Lecri24 — Lors d’une séance plénière tenue en début de semaine au Conseil national de la transition (CNT), le professeur Hassane Bah, président de la commission Santé-Éducation-Affaires sociales-Culture, a dressé un tableau profondément préoccupant de l’état des infrastructures hospitalières en Guinée. Manque criant d’équipements, services d’urgence saturés, pénurie d’oxygène : l’alerte est sérieuse, et elle touche directement à la vie des citoyens.
Un système hospitalier à bout de souffle
Selon le médecin légiste, de nombreuses vies pourraient être sauvées si les structures sanitaires disposaient simplement du minimum. Il cite notamment l’hôpital Ignace Deen, l’un des plus importants du pays, « dépourvu de scanner » et dont la radiologie numérique « tombe souvent en panne ».
Des manquements qui compliquent gravement les diagnostics et retardent les prises en charge.

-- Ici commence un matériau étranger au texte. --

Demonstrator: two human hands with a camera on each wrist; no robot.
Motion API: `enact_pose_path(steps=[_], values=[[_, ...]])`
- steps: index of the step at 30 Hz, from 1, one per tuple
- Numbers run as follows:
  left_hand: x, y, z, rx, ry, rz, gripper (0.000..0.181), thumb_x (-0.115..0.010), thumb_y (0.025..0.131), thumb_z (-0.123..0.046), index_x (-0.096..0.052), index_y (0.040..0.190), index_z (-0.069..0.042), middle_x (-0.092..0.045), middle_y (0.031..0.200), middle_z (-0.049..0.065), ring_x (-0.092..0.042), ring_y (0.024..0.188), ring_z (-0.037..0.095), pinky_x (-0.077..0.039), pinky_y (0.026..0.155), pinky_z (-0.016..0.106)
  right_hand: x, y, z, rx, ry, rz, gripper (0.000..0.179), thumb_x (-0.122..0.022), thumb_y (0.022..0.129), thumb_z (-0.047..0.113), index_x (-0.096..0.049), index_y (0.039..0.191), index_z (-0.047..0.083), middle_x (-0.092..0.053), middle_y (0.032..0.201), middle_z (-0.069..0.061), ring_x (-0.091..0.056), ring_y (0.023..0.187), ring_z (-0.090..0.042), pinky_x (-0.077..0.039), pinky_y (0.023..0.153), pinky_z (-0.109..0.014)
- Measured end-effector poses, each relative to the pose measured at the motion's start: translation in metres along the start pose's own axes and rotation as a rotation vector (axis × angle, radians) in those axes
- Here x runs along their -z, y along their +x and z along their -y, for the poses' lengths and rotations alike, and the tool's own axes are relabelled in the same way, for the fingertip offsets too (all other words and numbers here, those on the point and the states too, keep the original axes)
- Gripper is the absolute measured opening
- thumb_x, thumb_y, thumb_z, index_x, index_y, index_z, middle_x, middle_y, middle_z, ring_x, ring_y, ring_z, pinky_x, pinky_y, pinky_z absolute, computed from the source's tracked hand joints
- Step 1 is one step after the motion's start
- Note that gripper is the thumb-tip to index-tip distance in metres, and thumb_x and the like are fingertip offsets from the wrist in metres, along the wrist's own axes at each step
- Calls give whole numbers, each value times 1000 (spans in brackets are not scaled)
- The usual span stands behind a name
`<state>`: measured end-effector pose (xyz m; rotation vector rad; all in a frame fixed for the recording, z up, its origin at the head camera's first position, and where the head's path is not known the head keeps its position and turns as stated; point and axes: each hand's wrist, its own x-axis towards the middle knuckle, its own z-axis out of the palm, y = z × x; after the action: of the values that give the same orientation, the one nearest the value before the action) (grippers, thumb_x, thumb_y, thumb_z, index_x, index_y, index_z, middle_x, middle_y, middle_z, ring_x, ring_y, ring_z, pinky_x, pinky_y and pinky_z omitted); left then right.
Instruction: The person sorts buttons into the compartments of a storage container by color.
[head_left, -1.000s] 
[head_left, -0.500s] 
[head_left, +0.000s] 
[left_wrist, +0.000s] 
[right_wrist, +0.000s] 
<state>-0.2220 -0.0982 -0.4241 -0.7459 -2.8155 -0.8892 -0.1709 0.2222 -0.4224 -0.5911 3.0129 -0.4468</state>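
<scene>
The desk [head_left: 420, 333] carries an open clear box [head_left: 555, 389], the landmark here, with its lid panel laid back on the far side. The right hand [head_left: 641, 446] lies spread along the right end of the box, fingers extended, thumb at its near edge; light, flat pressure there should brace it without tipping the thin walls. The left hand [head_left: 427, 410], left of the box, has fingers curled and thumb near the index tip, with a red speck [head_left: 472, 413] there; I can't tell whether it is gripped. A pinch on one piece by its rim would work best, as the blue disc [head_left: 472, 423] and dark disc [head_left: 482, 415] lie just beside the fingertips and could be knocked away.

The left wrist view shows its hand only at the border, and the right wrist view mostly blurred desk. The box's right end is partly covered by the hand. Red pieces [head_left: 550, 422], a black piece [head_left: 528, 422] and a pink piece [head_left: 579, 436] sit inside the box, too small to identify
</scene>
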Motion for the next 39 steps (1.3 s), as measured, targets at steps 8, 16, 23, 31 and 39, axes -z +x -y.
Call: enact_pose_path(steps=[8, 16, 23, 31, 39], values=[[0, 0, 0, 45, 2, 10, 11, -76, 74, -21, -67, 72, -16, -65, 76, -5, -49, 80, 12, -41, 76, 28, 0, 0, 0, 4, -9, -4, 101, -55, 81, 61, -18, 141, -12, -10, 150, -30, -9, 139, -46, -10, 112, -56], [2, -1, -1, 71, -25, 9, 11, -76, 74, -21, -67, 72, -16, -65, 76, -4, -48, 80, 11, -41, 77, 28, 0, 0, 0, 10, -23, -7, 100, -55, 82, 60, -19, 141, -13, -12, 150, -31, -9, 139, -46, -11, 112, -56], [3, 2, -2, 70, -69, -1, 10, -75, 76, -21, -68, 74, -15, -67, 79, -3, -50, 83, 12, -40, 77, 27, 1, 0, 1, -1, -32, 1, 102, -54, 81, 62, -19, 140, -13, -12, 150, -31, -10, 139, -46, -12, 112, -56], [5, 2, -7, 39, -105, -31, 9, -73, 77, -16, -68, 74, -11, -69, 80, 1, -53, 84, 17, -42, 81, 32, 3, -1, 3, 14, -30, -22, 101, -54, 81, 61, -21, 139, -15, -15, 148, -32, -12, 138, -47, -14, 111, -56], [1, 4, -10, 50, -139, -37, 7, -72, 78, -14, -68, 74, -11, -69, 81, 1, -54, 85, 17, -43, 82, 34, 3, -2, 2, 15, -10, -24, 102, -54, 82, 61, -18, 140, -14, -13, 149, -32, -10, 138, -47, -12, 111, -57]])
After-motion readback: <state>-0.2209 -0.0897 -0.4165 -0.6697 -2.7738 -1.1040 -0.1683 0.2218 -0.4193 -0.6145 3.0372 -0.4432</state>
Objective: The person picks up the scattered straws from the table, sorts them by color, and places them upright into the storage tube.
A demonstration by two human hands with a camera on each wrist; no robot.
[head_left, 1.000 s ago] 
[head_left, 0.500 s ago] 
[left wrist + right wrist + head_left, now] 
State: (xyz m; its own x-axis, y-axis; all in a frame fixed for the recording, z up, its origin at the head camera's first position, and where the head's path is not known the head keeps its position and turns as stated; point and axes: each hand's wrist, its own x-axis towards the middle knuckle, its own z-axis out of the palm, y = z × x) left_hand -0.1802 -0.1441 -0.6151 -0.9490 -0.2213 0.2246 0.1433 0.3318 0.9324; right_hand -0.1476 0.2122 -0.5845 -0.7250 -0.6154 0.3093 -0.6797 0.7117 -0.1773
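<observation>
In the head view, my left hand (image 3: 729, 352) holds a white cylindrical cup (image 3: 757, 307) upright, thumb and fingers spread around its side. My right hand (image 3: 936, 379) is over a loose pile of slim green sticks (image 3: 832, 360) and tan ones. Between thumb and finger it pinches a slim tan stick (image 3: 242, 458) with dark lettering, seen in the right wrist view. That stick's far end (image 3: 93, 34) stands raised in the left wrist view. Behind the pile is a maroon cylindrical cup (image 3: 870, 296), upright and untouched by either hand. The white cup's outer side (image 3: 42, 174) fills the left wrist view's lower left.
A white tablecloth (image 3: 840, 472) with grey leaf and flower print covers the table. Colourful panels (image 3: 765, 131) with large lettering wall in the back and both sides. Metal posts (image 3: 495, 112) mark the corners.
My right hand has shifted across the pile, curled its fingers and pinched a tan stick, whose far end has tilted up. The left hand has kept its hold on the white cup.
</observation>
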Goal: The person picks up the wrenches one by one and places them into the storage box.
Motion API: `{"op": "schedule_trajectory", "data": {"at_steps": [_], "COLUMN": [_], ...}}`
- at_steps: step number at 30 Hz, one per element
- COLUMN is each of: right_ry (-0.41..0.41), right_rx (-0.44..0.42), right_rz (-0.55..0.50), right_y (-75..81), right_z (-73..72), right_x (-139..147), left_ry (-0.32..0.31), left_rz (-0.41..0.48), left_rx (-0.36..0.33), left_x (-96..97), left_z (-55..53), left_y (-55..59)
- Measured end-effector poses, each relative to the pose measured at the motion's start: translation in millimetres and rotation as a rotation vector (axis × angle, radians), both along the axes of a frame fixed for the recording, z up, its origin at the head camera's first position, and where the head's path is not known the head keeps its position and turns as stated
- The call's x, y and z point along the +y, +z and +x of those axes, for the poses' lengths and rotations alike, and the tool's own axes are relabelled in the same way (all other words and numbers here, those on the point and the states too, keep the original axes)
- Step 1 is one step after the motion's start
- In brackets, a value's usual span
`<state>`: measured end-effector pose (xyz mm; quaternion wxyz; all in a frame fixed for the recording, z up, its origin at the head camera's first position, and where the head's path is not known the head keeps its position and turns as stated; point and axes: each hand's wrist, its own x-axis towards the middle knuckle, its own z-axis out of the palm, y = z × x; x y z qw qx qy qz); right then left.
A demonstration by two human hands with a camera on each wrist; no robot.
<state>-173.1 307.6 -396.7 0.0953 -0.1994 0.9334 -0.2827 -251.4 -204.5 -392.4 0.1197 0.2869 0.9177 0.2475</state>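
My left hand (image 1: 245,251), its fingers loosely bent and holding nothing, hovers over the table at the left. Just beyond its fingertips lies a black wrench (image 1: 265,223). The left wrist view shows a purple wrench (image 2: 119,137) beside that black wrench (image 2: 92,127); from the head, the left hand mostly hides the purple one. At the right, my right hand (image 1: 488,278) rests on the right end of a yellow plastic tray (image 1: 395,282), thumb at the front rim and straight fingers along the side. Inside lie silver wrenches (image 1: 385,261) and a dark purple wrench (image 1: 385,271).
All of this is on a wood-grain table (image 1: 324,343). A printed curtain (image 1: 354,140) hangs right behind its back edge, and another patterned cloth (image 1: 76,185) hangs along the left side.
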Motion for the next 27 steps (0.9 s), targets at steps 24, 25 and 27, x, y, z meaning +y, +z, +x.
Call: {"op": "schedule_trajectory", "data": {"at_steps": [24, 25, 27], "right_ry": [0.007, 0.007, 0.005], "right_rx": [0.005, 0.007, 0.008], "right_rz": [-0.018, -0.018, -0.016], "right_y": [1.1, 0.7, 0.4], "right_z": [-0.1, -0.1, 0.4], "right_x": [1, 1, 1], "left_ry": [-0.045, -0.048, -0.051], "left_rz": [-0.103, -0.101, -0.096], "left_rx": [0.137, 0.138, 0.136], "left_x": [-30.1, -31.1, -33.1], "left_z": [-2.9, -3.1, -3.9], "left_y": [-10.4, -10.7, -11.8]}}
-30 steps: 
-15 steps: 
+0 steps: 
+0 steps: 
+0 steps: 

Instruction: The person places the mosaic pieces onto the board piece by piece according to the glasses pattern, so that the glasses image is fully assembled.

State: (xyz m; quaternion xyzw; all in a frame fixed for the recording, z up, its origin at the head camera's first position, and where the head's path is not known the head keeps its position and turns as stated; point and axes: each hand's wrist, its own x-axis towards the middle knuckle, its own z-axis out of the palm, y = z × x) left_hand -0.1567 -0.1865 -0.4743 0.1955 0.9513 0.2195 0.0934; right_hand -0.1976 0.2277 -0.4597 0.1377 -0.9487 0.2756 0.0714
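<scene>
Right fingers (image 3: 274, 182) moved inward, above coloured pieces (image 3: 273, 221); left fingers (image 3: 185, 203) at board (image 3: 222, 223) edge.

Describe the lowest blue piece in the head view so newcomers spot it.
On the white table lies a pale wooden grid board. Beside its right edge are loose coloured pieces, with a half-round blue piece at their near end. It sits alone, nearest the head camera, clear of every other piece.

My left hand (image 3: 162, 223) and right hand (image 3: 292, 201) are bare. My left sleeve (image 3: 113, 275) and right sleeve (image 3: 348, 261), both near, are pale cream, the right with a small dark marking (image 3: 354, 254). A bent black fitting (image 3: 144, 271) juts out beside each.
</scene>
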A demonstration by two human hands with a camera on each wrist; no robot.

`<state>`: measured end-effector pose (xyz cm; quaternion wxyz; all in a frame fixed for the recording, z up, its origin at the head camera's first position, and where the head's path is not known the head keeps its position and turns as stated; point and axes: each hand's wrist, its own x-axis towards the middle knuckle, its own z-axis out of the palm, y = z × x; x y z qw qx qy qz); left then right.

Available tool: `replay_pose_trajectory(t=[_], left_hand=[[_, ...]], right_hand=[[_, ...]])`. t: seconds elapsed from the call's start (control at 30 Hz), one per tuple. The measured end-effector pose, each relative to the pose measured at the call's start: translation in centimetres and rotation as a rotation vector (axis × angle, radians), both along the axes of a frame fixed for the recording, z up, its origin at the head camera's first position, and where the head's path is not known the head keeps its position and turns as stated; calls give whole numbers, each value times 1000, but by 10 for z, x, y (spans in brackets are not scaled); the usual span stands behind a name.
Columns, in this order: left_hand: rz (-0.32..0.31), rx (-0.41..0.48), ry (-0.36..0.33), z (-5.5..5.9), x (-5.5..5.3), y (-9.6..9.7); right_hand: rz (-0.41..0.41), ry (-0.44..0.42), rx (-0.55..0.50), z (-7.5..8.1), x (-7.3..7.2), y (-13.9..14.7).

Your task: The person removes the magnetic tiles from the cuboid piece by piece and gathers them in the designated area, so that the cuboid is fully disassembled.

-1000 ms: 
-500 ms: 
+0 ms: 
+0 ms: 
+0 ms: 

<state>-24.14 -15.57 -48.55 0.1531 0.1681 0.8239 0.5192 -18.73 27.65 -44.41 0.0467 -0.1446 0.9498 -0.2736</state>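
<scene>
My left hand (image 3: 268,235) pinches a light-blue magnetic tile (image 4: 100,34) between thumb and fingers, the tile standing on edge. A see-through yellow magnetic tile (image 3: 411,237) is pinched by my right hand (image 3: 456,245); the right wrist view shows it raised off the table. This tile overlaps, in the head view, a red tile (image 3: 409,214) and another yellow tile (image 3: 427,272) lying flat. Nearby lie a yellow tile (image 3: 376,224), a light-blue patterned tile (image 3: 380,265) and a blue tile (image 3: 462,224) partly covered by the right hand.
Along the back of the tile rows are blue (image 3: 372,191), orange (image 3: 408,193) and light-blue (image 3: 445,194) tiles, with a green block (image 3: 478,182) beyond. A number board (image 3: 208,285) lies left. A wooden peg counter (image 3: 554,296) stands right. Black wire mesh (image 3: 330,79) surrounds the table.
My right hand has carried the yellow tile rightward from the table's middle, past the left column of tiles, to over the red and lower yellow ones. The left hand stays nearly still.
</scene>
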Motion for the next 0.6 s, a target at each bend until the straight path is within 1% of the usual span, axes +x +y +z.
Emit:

À cela s’ajoute une pénurie d’oxygène jugée dramatique. « Même pour un besoin aussi fondamental, nous sommes encore en train de remettre en état la centrale d’oxygène offerte par la Turquie. Les travaux sont terminés mais la production n’a toujours pas démarré », déplore-t-il.
Des décès évitables… mais quotidiens
Le professeur Bah n’a pas mâché ses mots : ces insuffisances matérielles coûtent des vies, chaque jour.
« On arrive parfois en réanimation avec un patient dans le coma et c’est à la famille de payer l’oxygène. Quand il n’y en a pas, le malade succombe. Cela explique le taux de mortalité particulièrement élevé dans nos hôpitaux », a-t-il dénoncé.
Il révèle qu’à l’hôpital Ignace Deen, une dizaine de décès sont enregistrés quotidiennement. En saison pluvieuse, faute de place à la morgue, des corps sont parfois exposés aux intempéries. « Une situation indigne pour un pays comme la Guinée », regrette-t-il.
Le gouvernement reconnaît la gravité
Face à ce constat alarmant, le ministre du Budget, Facinet Sylla, a reconnu la profondeur de la crise.
« On parle beaucoup de Simandou 2040, de l’élan que prend la Guinée, mais si quelqu’un visite nos hôpitaux et découvre ce que nous venons d’entendre, il se demandera de quelle Guinée on parle vraiment », a-t-il déclaré devant les conseillers du CNT.
Il a assuré que le gouvernement compte agir :
« Nous sommes pleinement conscients de l’urgence. Nous allons adopter une démarche rigoureuse et progressive, comme le président Mamadi Doumbouya sait le faire lorsqu’il s’attaque à un défi majeur. »
Enjeux et attentes
La situation décrite montre un système hospitalier fragilisé, incapable aujourd’hui de répondre à des besoins de base. Pour les professionnels de santé, les parlementaires et les citoyens, l’urgence est désormais d’enclencher une réforme profonde : équipements, maintenance, financement, formation, autonomie des services.
À court terme, les regards sont tournés vers la mise en service rapide de la centrale d’oxygène et l’équipement des services d’urgence.
À long terme, la Guinée devra reconstruire un système de santé capable d’offrir dignité, sécurité et soins efficaces à tous.